Returns component-level diagnostics:

{
  "status": "healthy",
  "components": {
    "dag": {
      "status": "healthy",
      "round": 15420,
      "vertices": 77100
    },
    "finality": {
      "status": "healthy",
      "finalized_round": 15418,
      "lag": 2
    },
    "state": {
      "status": "healthy",
      "accounts": 142,
      "total_supply": 1050154200000000
    },
    "mempool": {
      "status": "healthy",
      "size": 7,
      "capacity": 10000
    },
    "network": {
      "status": "healthy",
      "peers": 4
    },
    "checkpoints": {
      "status": "healthy",
      "latest_round": 15400
    }
  }
}

Status levels:

Status	Meaning
`healthy`	Component operating normally
`warning`	Component functional but degraded
`unhealthy`	Component has issues requiring attention
`degraded`	Component partially operational

Prometheus Metrics

Endpoint

curl http://localhost:10333/metrics

Returns checkpoint metrics in Prometheus exposition format. The /metrics endpoint currently exports checkpoint-related metrics:

# HELP checkpoint_produced_total Total number of checkpoints produced by this node
# TYPE checkpoint_produced_total counter
checkpoint_produced_total 154

# HELP checkpoint_production_duration_ms Duration of last checkpoint production in milliseconds
# TYPE checkpoint_production_duration_ms gauge
checkpoint_production_duration_ms 42

# HELP checkpoint_size_bytes Size of last checkpoint in bytes
# TYPE checkpoint_size_bytes gauge
checkpoint_size_bytes 5000

# HELP checkpoint_cosigned_total Total number of checkpoints co-signed by this node
# TYPE checkpoint_cosigned_total counter
checkpoint_cosigned_total 300

# HELP checkpoint_quorum_reached_total Total number of checkpoints that reached quorum
# TYPE checkpoint_quorum_reached_total counter
checkpoint_quorum_reached_total 152

# HELP checkpoint_validation_failures_total Total number of checkpoint validation failures
# TYPE checkpoint_validation_failures_total counter
checkpoint_validation_failures_total 0

# HELP fast_sync_success_total Total number of successful fast-syncs
# TYPE fast_sync_success_total counter
fast_sync_success_total 1

# HELP checkpoint_persist_success_total Total number of successful checkpoint persists
# TYPE checkpoint_persist_success_total counter
checkpoint_persist_success_total 154

DAG and state metrics

For DAG round, finality lag, peer count, mempool size, and supply metrics, use the /status endpoint (JSON) or /health/detailed endpoint.
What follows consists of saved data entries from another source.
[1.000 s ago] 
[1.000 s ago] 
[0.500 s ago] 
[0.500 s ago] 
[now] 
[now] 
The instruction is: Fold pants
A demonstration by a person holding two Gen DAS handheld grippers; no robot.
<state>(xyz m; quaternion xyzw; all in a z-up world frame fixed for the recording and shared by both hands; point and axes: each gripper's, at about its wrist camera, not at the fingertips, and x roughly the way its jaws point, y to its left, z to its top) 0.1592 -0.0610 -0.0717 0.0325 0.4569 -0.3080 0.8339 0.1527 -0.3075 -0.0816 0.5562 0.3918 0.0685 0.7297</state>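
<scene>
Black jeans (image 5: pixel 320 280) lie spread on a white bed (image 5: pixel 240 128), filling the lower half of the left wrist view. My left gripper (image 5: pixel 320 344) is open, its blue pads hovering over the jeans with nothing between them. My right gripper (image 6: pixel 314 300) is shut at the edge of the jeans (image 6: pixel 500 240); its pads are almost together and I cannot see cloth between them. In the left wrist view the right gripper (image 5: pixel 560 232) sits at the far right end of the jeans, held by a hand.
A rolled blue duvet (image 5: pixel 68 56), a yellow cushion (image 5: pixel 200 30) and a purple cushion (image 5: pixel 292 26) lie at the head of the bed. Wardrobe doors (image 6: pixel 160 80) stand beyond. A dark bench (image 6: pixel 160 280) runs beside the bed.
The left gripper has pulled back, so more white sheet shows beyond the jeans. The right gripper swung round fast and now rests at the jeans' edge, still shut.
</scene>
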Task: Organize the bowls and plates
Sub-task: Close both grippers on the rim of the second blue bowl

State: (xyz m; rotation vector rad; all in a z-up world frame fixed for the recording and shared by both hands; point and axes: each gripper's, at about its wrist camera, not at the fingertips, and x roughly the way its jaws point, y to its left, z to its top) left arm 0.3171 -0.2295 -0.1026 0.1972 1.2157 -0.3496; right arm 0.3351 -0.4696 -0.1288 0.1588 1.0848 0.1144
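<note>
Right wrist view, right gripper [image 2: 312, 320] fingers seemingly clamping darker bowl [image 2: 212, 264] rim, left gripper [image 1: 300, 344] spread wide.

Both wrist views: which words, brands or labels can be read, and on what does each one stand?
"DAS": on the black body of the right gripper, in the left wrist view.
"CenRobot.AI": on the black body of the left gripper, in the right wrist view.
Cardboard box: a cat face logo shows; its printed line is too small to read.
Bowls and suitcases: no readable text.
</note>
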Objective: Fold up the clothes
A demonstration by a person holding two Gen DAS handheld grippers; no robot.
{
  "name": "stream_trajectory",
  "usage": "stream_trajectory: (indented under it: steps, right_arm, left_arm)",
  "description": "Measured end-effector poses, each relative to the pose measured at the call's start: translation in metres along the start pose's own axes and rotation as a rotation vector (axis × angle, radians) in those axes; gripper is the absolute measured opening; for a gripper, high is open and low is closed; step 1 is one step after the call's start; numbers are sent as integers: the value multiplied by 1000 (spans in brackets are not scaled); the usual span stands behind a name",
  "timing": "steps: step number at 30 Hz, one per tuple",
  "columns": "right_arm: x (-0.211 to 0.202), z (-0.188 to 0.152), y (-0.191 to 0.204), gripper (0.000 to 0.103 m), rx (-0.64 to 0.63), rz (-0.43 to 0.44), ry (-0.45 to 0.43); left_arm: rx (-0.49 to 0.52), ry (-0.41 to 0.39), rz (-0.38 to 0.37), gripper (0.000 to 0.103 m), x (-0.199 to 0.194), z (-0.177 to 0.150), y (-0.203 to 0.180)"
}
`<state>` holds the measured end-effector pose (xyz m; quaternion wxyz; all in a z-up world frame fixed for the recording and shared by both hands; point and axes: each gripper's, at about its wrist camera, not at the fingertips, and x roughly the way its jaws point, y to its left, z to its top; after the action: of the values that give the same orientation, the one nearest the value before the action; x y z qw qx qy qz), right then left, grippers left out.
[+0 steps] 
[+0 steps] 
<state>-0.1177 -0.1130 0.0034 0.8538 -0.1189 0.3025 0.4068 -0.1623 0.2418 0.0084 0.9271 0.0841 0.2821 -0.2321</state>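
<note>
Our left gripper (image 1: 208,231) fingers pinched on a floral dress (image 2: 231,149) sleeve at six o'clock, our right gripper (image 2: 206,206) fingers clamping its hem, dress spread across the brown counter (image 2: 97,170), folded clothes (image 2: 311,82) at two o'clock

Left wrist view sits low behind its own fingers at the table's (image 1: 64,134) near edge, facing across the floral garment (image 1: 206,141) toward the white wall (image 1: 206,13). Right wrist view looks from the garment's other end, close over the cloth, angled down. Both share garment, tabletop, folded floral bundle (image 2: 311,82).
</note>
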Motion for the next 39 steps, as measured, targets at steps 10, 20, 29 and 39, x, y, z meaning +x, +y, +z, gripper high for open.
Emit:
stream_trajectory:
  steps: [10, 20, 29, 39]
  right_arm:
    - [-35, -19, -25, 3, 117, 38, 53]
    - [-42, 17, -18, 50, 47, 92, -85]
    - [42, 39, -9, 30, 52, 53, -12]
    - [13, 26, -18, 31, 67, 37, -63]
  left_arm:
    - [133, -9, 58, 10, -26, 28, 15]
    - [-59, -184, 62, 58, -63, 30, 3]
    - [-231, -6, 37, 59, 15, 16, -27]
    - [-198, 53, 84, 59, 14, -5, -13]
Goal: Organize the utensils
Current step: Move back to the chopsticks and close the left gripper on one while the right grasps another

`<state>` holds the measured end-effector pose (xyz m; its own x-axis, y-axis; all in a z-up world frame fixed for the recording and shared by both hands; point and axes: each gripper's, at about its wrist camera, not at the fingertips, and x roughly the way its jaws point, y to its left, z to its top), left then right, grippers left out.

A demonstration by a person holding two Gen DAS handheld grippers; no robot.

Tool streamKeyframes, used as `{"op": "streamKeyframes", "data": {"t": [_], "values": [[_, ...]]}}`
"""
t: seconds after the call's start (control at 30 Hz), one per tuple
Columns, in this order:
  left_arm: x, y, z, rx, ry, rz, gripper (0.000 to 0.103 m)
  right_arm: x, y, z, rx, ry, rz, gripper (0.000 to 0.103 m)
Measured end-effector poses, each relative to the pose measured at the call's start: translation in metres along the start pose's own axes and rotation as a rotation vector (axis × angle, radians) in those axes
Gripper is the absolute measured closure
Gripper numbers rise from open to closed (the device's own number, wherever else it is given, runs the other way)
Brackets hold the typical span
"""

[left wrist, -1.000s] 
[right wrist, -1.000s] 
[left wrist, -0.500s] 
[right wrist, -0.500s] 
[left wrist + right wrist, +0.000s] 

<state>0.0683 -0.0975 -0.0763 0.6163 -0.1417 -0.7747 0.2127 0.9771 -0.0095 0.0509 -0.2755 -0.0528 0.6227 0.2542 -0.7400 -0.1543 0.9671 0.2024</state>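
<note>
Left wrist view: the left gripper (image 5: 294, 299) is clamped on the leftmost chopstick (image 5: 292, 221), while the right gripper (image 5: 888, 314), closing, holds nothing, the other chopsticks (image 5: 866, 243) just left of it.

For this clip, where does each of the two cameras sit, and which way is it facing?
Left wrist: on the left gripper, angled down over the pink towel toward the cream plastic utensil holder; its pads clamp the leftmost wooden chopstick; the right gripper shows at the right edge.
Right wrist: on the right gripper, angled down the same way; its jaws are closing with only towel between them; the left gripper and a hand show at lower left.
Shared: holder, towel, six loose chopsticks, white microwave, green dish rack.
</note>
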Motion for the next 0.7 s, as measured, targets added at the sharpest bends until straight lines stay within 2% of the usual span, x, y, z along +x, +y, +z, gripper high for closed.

These are not currently exported in Prometheus format but can be scraped via a custom exporter wrapping /status.

JSON Metrics

curl http://localhost:10333/metrics/json

Returns the same data as JSON, suitable for custom dashboards:

{
  "dag_round": 15420,
  "finalized_round": 15418,
  "finality_lag": 2,
  "peer_count": 4,
  "mempool_size": 7,
  "total_supply": 1050154200000000,
  "total_staked": 50000000000000,
  "active_validators": 5,
  "checkpoint_latest": 15400,
  "uptime_seconds": 86400
}

Key Metrics

Critical Metrics

Metric	Healthy	Warning	Critical
`finality_lag`	<= 3	4-10	> 10
`peer_count`	>= 3	2	0-1
`mempool_size`	< 5000	5000-8000	> 8000

Supply Monitoring

Metric	Description
`total_supply`	Total UDAG minted (should never exceed 21M)
`total_staked`	Total UDAG locked in stakes

Supply invariant

If liquid + staked + delegated + treasury != total_supply, the node will exit with code 101. This should never happen in normal operation.

Grafana Dashboard Setup

Prometheus Configuration

Add UltraDAG to your prometheus.yml:

scrape_configs:
  - job_name: 'ultradag'
    scrape_interval: 15s
    static_configs:
      - targets:
        - 'ultradag-node-1:10333'
        - 'ultradag-node-2:10333'
        - 'ultradag-node-3:10333'
    metrics_path: '/metrics'

Dashboard Panels

Recommended Grafana dashboard layout:

Row 1: Overview

Finality lag (gauge, threshold colors)
Peer count (gauge)
DAG round (counter)
Mempool size (gauge)

Row 2: Economics

Total supply over time (graph)
Total staked over time (graph)
Active validators (gauge)

Row 3: Checkpoints

Checkpoints produced (counter)
Checkpoint quorum rate (percentage)
Fast-sync operations (counter)

Row 4: System

Node uptime (counter)
Memory usage (gauge, if available from host metrics)

Alert Thresholds

Recommended Alerts

Custom exporter required

The alert rules below assume a custom Prometheus exporter that scrapes the /status JSON endpoint and re-exports the values as Prometheus gauges with an ultradag_ prefix. The built-in /metrics endpoint only exports checkpoint metrics.

groups:
  - name: ultradag
    rules:
      - alert: HighFinalityLag
        expr: ultradag_finality_lag > 10
        for: 5m
        labels:
          severity: critical
        annotations:
          summary: "Finality lag is {{ $value }} rounds"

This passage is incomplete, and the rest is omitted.